You are required to search and choose a suitable public dataset. You will clean and format the data, create visualisation charts, and report on key information contained in the data. You will also complete and submit a report describing the process that you followed, the analysis you completed, and your findings.
Please refer to the instructions section below for details on how to complete this task.
Data exploration, also known as “exploratory data analysis”, is the first step in data analysis where a set of simple tools are used to achieve a basic understanding of data, data types, formats, and structure of a dataset. The results of data exploration can be extremely useful in grasping the structure of the data, the distribution of the values, the presence of outliers, and the
interrelationships within the dataset. Simple descriptive statistics are useful in exploring numerical data, especially to know their averages, frequencies, and variabilities.

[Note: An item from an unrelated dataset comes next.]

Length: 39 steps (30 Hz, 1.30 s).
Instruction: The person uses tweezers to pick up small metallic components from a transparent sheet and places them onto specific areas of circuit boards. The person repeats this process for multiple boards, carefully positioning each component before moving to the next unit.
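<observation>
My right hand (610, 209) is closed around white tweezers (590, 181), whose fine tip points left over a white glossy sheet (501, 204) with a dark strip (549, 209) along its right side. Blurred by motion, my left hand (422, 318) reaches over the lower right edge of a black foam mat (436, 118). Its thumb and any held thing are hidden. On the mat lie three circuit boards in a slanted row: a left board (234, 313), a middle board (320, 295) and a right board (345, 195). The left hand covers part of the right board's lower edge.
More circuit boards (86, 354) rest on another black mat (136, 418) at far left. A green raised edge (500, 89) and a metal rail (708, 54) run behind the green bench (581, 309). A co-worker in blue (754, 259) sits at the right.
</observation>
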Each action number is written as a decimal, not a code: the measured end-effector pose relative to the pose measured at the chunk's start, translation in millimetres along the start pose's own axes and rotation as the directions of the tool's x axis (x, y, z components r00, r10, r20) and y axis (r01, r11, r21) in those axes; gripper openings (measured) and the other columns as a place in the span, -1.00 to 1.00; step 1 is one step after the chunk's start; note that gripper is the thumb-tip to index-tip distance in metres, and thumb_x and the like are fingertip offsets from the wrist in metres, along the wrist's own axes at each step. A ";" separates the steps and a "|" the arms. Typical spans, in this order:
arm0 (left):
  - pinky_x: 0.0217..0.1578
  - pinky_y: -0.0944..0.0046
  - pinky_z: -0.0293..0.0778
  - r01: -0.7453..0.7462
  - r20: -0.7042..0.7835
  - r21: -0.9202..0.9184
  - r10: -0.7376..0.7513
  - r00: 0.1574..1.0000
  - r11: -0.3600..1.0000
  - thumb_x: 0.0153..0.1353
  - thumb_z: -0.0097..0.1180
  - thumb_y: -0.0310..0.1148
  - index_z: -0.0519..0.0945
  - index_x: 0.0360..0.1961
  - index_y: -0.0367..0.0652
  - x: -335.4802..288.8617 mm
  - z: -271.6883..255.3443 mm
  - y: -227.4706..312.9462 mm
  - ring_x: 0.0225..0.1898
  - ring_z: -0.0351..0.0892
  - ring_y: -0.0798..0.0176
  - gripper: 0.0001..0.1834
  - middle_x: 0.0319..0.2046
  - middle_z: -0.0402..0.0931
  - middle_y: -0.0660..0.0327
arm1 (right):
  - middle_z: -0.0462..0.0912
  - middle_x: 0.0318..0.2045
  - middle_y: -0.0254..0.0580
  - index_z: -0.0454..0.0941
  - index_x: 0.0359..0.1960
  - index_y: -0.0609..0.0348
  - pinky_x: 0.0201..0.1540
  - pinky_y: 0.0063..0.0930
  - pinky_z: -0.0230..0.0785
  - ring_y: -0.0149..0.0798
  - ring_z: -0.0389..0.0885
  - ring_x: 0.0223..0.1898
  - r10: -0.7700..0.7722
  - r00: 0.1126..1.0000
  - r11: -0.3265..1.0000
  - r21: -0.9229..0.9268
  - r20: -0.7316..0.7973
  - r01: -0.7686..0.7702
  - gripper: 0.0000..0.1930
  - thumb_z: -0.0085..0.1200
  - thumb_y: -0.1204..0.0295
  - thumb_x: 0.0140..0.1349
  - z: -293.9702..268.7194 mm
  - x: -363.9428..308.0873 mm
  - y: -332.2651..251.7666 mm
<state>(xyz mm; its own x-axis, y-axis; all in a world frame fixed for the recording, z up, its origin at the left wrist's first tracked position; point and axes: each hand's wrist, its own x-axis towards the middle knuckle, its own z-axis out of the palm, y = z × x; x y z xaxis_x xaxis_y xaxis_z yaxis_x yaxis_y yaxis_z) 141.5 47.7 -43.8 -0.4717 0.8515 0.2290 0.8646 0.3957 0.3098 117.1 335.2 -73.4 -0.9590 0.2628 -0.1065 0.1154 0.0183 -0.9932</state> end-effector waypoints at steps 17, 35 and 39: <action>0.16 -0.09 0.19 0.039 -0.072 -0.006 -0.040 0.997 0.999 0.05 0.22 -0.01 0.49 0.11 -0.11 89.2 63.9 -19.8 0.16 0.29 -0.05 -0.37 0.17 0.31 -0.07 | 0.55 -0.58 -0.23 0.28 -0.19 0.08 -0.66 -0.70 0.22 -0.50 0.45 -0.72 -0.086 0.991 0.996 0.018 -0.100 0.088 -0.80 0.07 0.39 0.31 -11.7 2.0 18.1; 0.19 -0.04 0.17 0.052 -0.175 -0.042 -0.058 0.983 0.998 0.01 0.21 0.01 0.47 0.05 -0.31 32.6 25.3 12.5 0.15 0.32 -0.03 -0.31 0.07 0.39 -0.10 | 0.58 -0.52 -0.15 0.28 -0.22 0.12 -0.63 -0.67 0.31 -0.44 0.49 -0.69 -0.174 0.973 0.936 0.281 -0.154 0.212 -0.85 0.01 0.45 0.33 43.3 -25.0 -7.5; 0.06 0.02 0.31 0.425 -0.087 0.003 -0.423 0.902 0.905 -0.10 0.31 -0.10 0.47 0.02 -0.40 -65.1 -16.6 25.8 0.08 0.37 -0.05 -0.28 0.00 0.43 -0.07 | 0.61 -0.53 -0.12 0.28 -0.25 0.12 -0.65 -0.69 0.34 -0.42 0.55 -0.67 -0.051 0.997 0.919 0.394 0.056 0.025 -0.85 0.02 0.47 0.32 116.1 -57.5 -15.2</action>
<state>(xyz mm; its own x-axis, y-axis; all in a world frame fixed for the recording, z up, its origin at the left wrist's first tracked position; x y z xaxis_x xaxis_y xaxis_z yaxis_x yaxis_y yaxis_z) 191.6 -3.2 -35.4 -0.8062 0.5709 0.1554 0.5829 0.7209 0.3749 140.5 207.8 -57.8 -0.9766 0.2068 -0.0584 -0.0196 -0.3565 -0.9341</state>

In Modules 1 and 2, you were introduced to data, types of data and data formats. You learnt about the need for exploring datasets before starting to use them for any analysis purposes and about methods and approaches to explore and handle data. Assessment task 1 will allow you to demonstrate your understanding of data analysis and data exploration on a public data set. You will also be given the opportunity to apply these skills to a real data set.
To successfully complete assessment task 1, you will need to review resources and content from Module 1.1 (Week 1) to 2.1 (Week 3) to recall the aspects and skills discussed under the topics of data exploration, data charts and data handling.
To complete this assessment task, you must follow the steps below:
Step 1: Find and select a public dataset
You will use a public dataset for this assessment task. Each team will choose a different dataset. The learning facilitator will assist you in finding suitable databases and websites. • Download your chosen dataset in an excel format.
- Save the dataset as an Excel file onto your computer for further analysis.
- Make sure to save the link for the dataset for your reference. You will need to provide this link in section 1 of your report (see step 4).
Step 2: Explore and review the dataset
Open your chosen dataset with Excel and manually investigate the dataset as follows: • Describe the data and its context.
- List available data types and key attributes.
- Compute descriptive statistics on numerical data columns.
- Check for consistency, errors, and missing values, and confirm the validity of the data.
If you identify any issues, you will need to document them in section 1 of your report (see step 4). You are also required to state why you think they are issues and how they can be fixed.
Step 3: Create and interpret visualisation charts
From your review in Step 2, formulate 4-5 investigative questions that you can answer using your chosen dataset. For example, if you are exploring a sales dataset, your questions may be:
– Which product made the most profit in a particular month? or
– What is the best distribution fit for profit variable?
Using Excel, you will create visualisation charts that will help you answer each of the questions you prepared. Include titles, axis, and legends with detail on each visualisation chart. Interpret the charts or graphs to answer each of your questions and document all your findings and interpretations in section 2 of your report (see step 4).
Step 4: Document your findings and write a report (1000 words)
You must include the following sections with the correct headings and relevant content in your report:
Section 1: Selected Dataset
- Provide a link to data.
- Explain why you selected this data.
- Explain what the issues are in the selected data and how they can be fixed.
- Document all findings from Step 2.
Section 2: Analysis Plan
- Document your investigative questions from Step 3 and the reasons you think these questions are important.
- Copy your relevant Excel visualisation charts for each of your questions into this section. Beneath each chart, ensure that you:
– include objectives for each graph and visualisation charts, and
– briefly explain what information and/or knowledge you obtained
from the charts.
- Explain your interpretations using appropriate terminology and clear language.
- Ensure that you document all work done in Steps 2 and 3.
- Section 3: Findings and Limitations
- Summarise your findings and list their limitations.
- Provide recommendations for further analysis if required.
Section 4: Reference List
- Ensure secondary research is referenced using APA referencing guidelines.
Use Microsoft Word for the layout of your report. Ensure your report is 1000 words (+/-10%). The dataset and created charts will be submitted as a separate Excel document.
You will need to structure the content and visualisation charts so that the information is clear and logical.